No. When a valid custom endpoint is set, Fazm injects a placeholder key (sk-fazm-custom-endpoint) instead of its bundled Anthropic key and does not count the usage against built-in credits. The requests hit your endpoint and your billing. The placeholder exists so Anthropic-compatible local gateways that accept any API key stay on the API-key path rather than triggering a Claude OAuth prompt.

Which of June's new models are realistic agent drivers?

Most of them are not, and that is by design. PP-OCRv6 is an OCR system. Parakeet-RNNT is speech-to-text. MiniMax-M3-VL is a vision-language model for documents and images. DiffusionGemma is a speed-optimized text generator. None of those is built for long tool-calling chains. The plausible general-purpose candidate from the June list is DeepSeek-V3.2-Exp, and even there the deciding factor for agent work is tool-calling reliability and usable context length under load, not a benchmark score. The honest test is to wire it in and watch it attempt a real multi-step task.

Is there an official Hugging Face page that lists new models by month?
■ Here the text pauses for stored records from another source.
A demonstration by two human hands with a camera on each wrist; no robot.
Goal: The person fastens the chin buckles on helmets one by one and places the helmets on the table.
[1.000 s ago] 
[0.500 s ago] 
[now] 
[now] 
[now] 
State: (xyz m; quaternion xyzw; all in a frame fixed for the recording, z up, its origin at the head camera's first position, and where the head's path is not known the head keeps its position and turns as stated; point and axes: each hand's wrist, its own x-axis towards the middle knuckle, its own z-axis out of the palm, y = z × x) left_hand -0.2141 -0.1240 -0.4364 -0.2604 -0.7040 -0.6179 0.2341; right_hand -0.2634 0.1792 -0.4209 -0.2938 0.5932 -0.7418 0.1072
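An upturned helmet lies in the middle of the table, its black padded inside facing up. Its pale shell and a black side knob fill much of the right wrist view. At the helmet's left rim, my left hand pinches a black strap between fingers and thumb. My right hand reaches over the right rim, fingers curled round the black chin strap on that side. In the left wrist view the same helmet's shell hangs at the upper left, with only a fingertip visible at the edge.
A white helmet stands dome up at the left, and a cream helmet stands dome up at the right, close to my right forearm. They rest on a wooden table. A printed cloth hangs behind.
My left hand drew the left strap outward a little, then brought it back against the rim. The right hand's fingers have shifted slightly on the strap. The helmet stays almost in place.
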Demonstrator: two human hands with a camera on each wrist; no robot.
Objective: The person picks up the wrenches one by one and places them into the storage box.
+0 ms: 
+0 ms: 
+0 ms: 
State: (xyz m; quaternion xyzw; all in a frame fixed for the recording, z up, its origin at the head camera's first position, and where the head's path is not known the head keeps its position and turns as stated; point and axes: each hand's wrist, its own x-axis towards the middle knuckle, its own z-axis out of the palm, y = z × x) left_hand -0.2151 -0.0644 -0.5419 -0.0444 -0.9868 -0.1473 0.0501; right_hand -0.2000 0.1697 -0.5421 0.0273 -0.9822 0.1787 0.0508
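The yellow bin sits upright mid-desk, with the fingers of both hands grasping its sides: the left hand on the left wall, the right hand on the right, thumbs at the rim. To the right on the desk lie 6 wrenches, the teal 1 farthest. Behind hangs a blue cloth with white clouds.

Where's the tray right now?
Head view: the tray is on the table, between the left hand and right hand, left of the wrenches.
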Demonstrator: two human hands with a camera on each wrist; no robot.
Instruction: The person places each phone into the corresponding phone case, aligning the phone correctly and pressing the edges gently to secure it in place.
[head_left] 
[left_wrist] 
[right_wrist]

No. There is no calendar-indexed announcements feed. What people treat as announcements are live, popularity-ranked feeds (huggingface.co/models sorted by trending, the papers feed, and the size leaderboards) plus per-lab blog posts. The closest thing to a dated, authoritative list of what gained framework support is the Transformers Releases page on GitHub, because each tag names the exact model classes added and is tied to a real timestamp.